A fight for life: Jahi McMath
1/16/2014, 4:28 p.m.
In an ongoing saga, a 13-year-old brain-dead Black child in California has been relocated to New York in an effort to save the teen.
The situation involves Jahi McMath, who was declared brain-dead after a routine operation to get her tonsils removed. The operation resulted in complications for the teen, including cardiac arrest and severe bleeding, according to reports. Without a feeding tube, she was attached to a ventilator and has been given antibiotics and nutritional support.
McMath’s family and the hospital, Children’s Hospital & Research Center Oakland, were put at odds. Doctors wanted to remove the teen from the ventilator, bringing the case to court. Doctors said that she was dead; however, the family contends that McMath is showing signs of life.
Alameda County Superior Court Judge Evelio Grillo ruled that the hospital had to hold off on disconnecting McMath from life support. He gave the family until Tuesday to come up with a way to resolve the situation.
Last week, the hospital released McMath to her family to seek help elsewhere. McMath was transported, with the help of a ventilator, to an undisclosed location in New York. The family remains hopeful that McMath will pull through.
“We’re very relieved that she got safely to where she needed to be, because we were all very afraid—given the fragile condition as she wasted away at Children’s—that she might not make it,” said Chris Dolan, the family’s attorney, on Monday.
McMath’s uncle, Omari Sealy, said in a televised interview that as long as McMath’s heart is beating, she is alive.
“As a family, we are definitely relieved that she’s no longer at Children’s Hospital, but we’re all emotionally drained,” Sealey said. “This has been an incredible roller-coaster ride of emotions. She’s moving a lot more. She responds to audio and touch, and more compelling evidence is the fact that she can move her head and neck.”
Last Monday, Dolan said that McMath’s body has deteriorated so badly that they are not sure if she’s going to make it.
“She’s in very bad shape,” he said. “What I can tell you is that those examinations show that her medical condition, separate from the brain issue, is not good.”
The case has been compared to a similar situation involving Theresa Marie “Terri” Schiavo.
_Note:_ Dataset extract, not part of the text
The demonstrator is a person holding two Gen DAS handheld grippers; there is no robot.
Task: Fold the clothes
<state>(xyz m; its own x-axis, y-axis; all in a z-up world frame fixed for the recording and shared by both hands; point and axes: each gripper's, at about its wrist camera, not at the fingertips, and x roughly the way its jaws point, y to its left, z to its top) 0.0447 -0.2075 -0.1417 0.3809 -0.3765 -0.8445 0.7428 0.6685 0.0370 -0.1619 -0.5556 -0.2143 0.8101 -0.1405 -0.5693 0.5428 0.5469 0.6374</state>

The case involved prolonged life support that lasted from 1990 to 2005. The issue was whether to carry out the decision of Schiavo’s husband to terminate her life support.
As a result of the prolonged series of legal challenges presented by her parents and by state and federal legislative intervention in the highly publicized case, there was a seven-year delay before life support was finally terminated.
McMath’s family has received support from the Terri Schiavo Life & Hope Network, and others, who say McMath has been labeled a “deceased” person, yet she retains all the functional attributes of a living person, despite her brain injury.
“Families and individuals must make themselves aware of what so-called ‘brain death’ is and what it is not,” said Bobby Schindler, executive director of the Terri Schiavo Life & Hope Network. “Additionally, families and individuals must educate themselves regarding their rights as patients, the advance documentation that must be completed prior to any medical procedure, as well as how to best ensure any patient’s rights.”